(Brief):
Find the lines below that include the word "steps" and report how many there are, with no other text.

(Information shown):
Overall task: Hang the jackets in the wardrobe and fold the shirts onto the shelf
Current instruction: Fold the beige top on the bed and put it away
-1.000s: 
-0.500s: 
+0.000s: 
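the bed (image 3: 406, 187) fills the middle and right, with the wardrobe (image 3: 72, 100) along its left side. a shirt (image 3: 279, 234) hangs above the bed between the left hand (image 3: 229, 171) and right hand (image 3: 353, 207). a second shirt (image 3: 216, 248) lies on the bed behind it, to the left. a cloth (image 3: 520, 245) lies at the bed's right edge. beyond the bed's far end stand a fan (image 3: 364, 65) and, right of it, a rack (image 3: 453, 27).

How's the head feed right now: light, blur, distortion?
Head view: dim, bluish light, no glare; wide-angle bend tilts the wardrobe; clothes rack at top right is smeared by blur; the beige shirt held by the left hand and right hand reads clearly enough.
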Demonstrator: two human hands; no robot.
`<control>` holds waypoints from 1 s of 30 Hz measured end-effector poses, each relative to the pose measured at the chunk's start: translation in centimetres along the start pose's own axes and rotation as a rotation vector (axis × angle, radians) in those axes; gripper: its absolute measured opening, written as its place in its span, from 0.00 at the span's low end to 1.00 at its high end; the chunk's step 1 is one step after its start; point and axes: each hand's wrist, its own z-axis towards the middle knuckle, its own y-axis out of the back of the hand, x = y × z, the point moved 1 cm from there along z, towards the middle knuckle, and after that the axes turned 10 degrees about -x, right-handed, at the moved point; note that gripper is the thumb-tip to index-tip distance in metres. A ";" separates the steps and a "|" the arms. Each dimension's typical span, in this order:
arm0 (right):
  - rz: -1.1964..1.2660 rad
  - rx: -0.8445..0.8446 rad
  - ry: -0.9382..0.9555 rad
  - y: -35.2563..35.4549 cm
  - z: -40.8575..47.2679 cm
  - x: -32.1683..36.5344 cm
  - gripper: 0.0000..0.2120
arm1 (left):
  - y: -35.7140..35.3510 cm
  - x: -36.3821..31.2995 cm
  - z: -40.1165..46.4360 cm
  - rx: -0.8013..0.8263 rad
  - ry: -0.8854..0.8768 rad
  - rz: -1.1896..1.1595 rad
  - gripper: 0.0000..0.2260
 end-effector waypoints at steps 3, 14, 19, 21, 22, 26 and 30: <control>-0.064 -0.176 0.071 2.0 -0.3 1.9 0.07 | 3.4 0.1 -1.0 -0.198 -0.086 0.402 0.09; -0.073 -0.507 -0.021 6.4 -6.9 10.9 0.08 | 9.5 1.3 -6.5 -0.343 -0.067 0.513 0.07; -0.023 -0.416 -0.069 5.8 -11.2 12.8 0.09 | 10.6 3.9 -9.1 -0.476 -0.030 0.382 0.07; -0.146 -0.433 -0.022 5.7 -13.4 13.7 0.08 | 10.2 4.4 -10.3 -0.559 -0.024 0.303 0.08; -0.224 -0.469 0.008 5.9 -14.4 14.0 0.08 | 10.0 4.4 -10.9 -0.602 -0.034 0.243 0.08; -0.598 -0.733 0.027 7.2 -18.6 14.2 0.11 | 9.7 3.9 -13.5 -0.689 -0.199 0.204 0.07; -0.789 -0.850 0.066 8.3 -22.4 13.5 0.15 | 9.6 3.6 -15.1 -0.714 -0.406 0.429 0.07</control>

(Result below):
2